→ **Work instruction**
With pictures excluded, output exactly the lines that run from the first line of the data below through the line containing "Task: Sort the".

==================================================

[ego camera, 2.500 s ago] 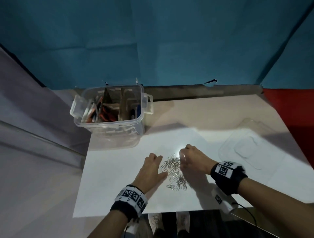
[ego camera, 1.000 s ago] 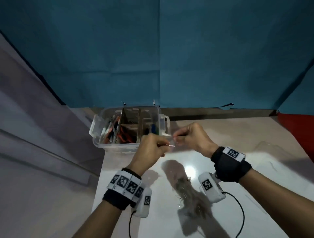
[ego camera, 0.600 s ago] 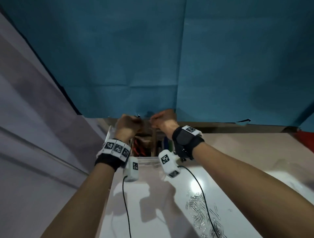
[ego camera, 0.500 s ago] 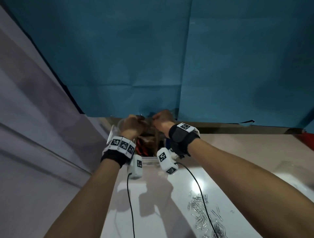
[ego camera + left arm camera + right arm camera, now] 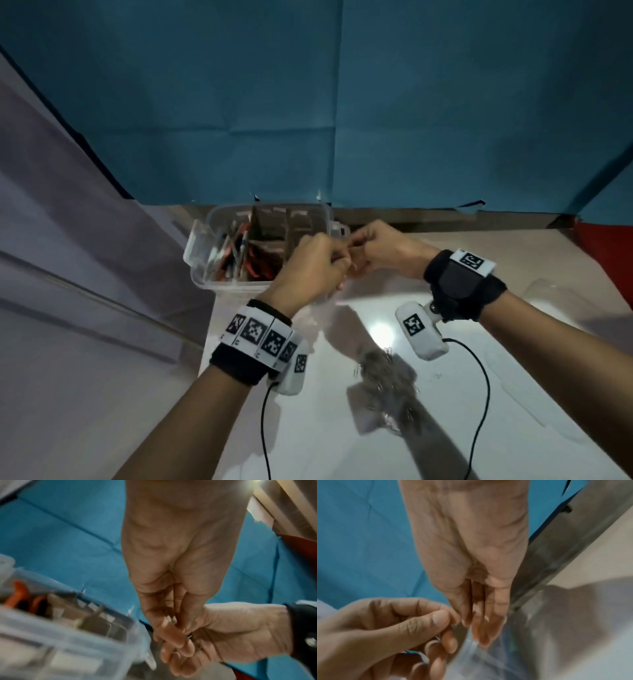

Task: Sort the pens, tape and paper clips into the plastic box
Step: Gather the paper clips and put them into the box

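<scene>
The clear plastic box (image 5: 233, 286) stands at the table's back left; cardboard dividers (image 5: 270, 222) split it, and pens (image 5: 236, 253) lie in its left compartment. My left hand (image 5: 342, 265) and right hand (image 5: 358, 248) meet fingertip to fingertip just above the box's right front corner. Both have curled fingers pinching small paper clips; a metal glint (image 5: 189, 636) shows between them in the left wrist view. The right wrist view shows my left thumb (image 5: 440, 616) pressed onto its fingers. A loose pile of paper clips (image 5: 387, 377) lies in shadow on the white sheet below my wrists.
The box's clear lid (image 5: 561, 301) lies on the table at the right. A blue backdrop (image 5: 308, 120) rises just behind the box. The table's left edge (image 5: 205, 342) runs close by my left wrist. Cables hang from both wrist cameras.
Both hands left the pile, rose over the far part of the box, and have now drawn back toward me to its right front corner, still held together.
</scene>
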`<state>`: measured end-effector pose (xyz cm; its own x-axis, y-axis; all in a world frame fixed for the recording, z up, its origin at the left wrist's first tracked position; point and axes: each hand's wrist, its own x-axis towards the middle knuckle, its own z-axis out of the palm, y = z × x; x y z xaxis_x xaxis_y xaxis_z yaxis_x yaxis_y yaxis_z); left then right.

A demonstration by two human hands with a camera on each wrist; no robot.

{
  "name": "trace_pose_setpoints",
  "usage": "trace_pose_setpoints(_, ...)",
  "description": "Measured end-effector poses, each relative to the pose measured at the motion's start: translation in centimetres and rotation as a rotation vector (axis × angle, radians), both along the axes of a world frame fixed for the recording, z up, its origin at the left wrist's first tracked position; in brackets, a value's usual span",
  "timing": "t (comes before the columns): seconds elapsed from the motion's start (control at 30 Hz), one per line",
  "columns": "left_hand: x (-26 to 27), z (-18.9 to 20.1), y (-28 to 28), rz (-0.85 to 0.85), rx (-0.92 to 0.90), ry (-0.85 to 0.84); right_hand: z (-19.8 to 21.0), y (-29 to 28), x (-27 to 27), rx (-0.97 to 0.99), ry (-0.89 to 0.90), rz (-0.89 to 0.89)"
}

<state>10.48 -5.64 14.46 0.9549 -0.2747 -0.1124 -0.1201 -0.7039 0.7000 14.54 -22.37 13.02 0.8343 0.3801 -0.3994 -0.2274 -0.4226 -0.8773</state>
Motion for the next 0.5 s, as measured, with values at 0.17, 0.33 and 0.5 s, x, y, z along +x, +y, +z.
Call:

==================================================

→ **Finished exercise**
[ego camera, 2.500 s ago] 
[ego camera, 1.000 s ago] 
[ego camera, 0.600 s ago] 
[ego camera, 0.500 s ago] 
[ego camera + left arm camera + right arm camera, now] 

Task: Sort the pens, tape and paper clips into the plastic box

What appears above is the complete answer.